# Simon and Patrick vs Seagull



## Bill Kerrigan

I bought an Art & Lutherie Legacy last fall... and have grown to like it's sound.
Now, I want a to buy a larger and better quality guitar... either a Simon and Patrick - Showcase Mahogany or Seagull - Artist Mosaic Element (Mahogany). 
I know they have different headstocks, but does anyone know if one is better than the other?


----------



## bw66

Either of those would be a great choice. Mostly a matter of personal taste. The cedar top of the Seagull will give you a different tone from the spruce in the S&P, but "better" is in the ear of the beholder. The Seagull will have a wider fretboard too - also a matter of personal preference. Best bet is to play them both and see what you like.

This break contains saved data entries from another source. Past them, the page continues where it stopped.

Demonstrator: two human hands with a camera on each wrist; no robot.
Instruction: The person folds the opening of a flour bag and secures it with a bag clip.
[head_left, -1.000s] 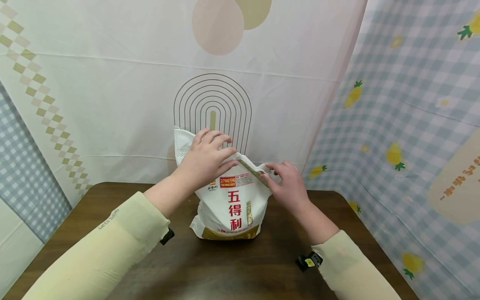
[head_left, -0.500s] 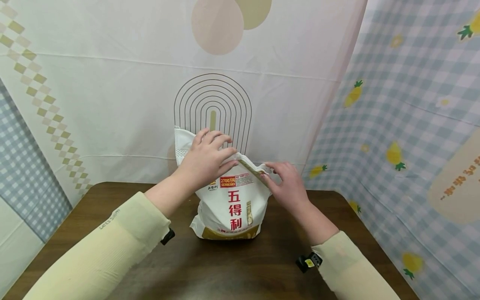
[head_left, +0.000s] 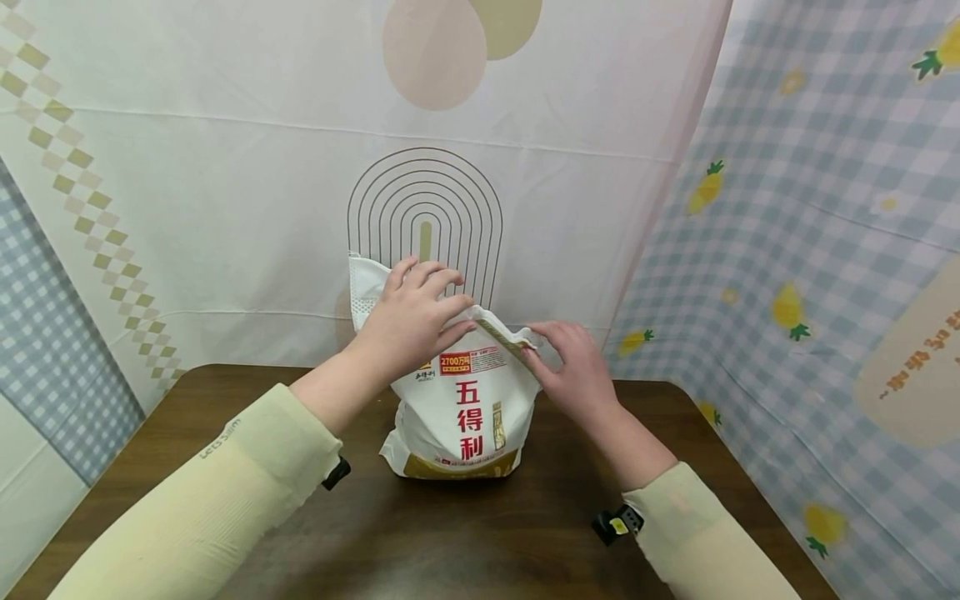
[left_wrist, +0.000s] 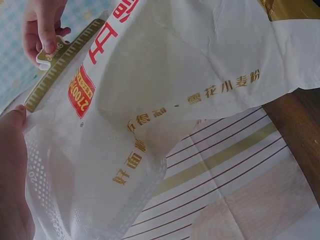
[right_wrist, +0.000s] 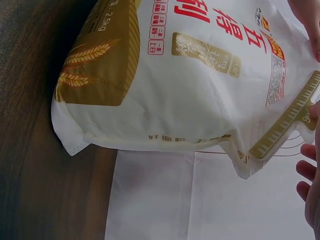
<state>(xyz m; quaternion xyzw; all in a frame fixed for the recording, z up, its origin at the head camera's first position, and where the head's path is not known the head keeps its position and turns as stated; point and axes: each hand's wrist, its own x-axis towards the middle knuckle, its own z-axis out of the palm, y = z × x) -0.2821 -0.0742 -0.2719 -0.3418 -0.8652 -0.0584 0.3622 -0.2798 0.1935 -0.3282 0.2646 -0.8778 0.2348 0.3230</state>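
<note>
A white bag of flour [head_left: 431,417] with red lettering and a gold base stands upright on the table. Across its gathered top lies an olive-gold sealing clip [left_wrist: 61,68] with white tooth marks. My left hand [head_left: 412,317] pinches the bag's top at one end of the clip, fingers arched over behind it. At the other end, my right hand [head_left: 573,367] pinches the clip's handle, its thumb on the front. In the right wrist view, the clip [right_wrist: 282,122] slants along the bag's mouth. The left fingers behind the bag are partly hidden.
The dark brown wooden table [head_left: 360,533] has its back edge against a white patterned cloth [head_left: 225,208]. A blue checked cloth [head_left: 750,250] with pineapples hangs along the right. The bag's loose upper corner [head_left: 363,279] sticks up left of my left hand.
Both hands keep nearly the same place on the bag and clip. The right hand's fingers shift very slightly; the bag stays where it was.
</note>
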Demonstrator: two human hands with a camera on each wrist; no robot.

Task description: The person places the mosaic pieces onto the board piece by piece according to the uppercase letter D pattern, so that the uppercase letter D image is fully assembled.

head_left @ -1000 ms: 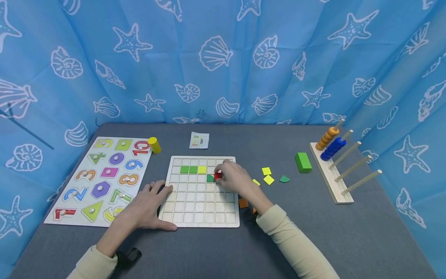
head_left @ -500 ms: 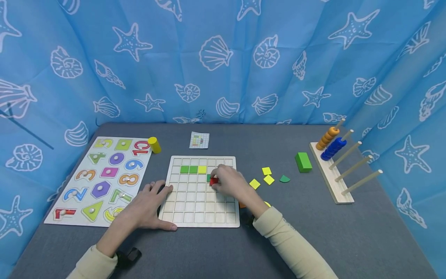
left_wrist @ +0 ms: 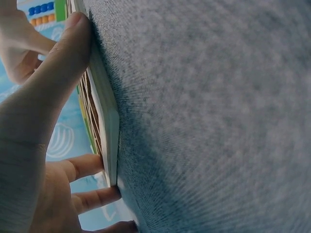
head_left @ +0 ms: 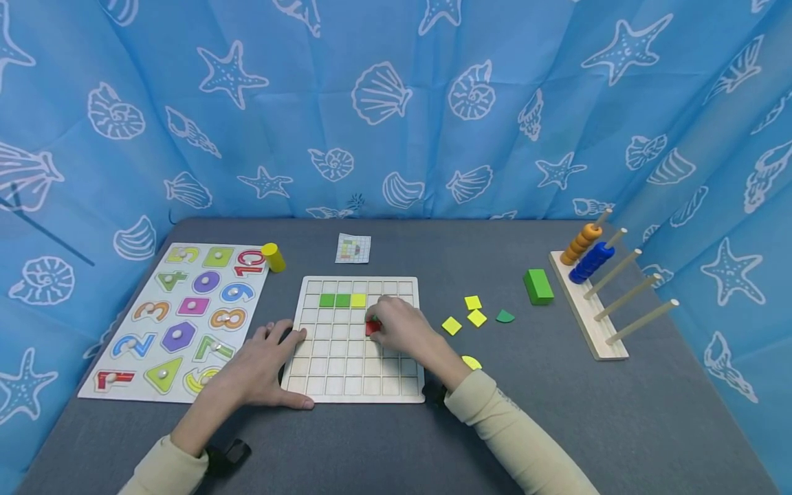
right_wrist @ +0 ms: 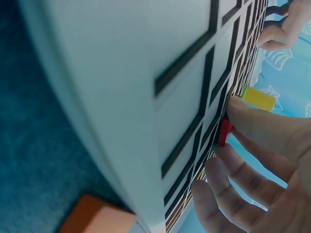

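Note:
A pale gridded board (head_left: pixel 339 399) lies at the middle of the table. Two green squares (head_left: pixel 335 300) and a yellow square (head_left: pixel 358 300) sit side by side in one of its upper rows. My right hand (head_left: pixel 405 328) pinches a red piece (head_left: pixel 372 328) at the board, right of centre; the right wrist view shows the red piece (right_wrist: pixel 224 131) between thumb and fingers. A sliver of green shows beside it, mostly hidden. My left hand (head_left: pixel 262 368) rests at the board's left edge, thumb and fingers spread against the rim, as the left wrist view also shows.
Right of the board lie yellow squares (head_left: pixel 476 318), a green curved piece (head_left: pixel 504 316), a yellow curved piece (head_left: pixel 471 361) and a green block (head_left: pixel 539 287). A peg stand (head_left: pixel 609 350) is farther right. The number puzzle (head_left: pixel 204 298), yellow cylinder (head_left: pixel 273 258) and small printed card (head_left: pixel 353 248) are left and behind.
My right hand has moved slightly left and toward me over the board with the red piece, which now sits beside the green piece's near side. The left hand has stayed in place.

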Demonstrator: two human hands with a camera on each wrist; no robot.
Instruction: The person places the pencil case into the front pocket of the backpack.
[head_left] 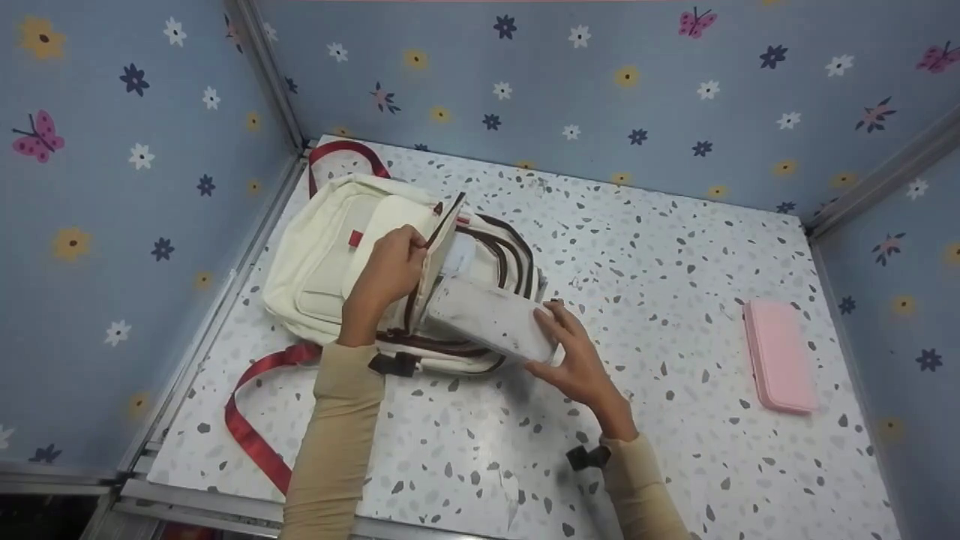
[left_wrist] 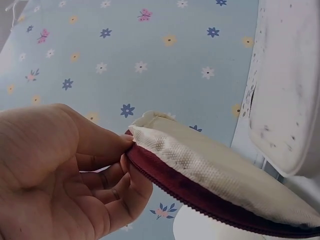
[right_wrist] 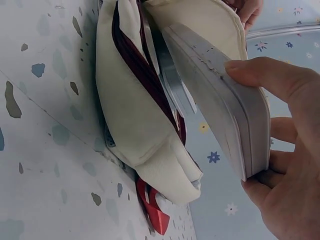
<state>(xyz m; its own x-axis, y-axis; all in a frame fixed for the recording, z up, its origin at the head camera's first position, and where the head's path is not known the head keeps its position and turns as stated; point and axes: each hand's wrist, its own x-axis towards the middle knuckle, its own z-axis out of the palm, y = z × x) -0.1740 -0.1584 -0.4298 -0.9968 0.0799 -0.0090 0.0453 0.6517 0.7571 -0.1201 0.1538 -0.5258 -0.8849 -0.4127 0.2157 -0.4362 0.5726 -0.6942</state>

Edit: Why do you want a larger guitar?


----------



## Bill Kerrigan

Thanks Brian... I should have worded my question differently. 
Apart from fretboard size and wood tops... (spruce is available on other Seagull models) are there any manufacturing differences I should know about.


----------



## Bill Kerrigan

Years ago, I spent a day filming a TV show with Robert Godin demonstrating how they make their guitars. If I were to do it today, I'd ask him what are the differences, if any...
Anyone have an inside scoop?


----------



## Steadfastly

A few years ago, I asked a Godin dealer the same question. It is like the Chevy/Pontiac arrangement. There are slight differences in style he told me, like the headstock and fretboard size that Brian mentioned but the rest of the guitar is built with the same design and quality of materials. The difference is so they one outlet can have the S & P line and the other, the Seagull line.One line may have a few different models than the other one but for the ones that are basically the same specs, they are the same guitar except for the differences mentioned above.


----------



## Bill Kerrigan

Steadfastly said:


> A few years ago, I asked a Godin dealer the same question. It is like the Chevy/Pontiac arrangement. There are slight differences in style he told me, like the headstock and fretboard size that Brian mentioned but the rest of the guitar is built with the same design and quality of materials. The difference is so they one outlet can have the S & P line and the other, the Seagull line.One line may have a few different models than the other one but for the ones that are basically the same specs, they are the same guitar except for the differences mentioned above.


Cheers...


----------



## copperhead

Both guitars are constructed pretty much the same ,However I prefer the Simon & Patrick cause i like the headstock better than the Seagull & the neck on the Seagull is almost a soft V shape which i didn't really like compared to the S & P . I own 2 S&P Woodland pro's & both are great guitars


----------



## bw66

One thing you should know - if the S&P is equipped with B-Band electronics, parts are no longer available as B-Band has shut down.


----------



## Bill Kerrigan

bw66 said:


> One thing you should know - if the S&P is equipped with B-Band electronics, parts are no longer available as B-Band has shut down.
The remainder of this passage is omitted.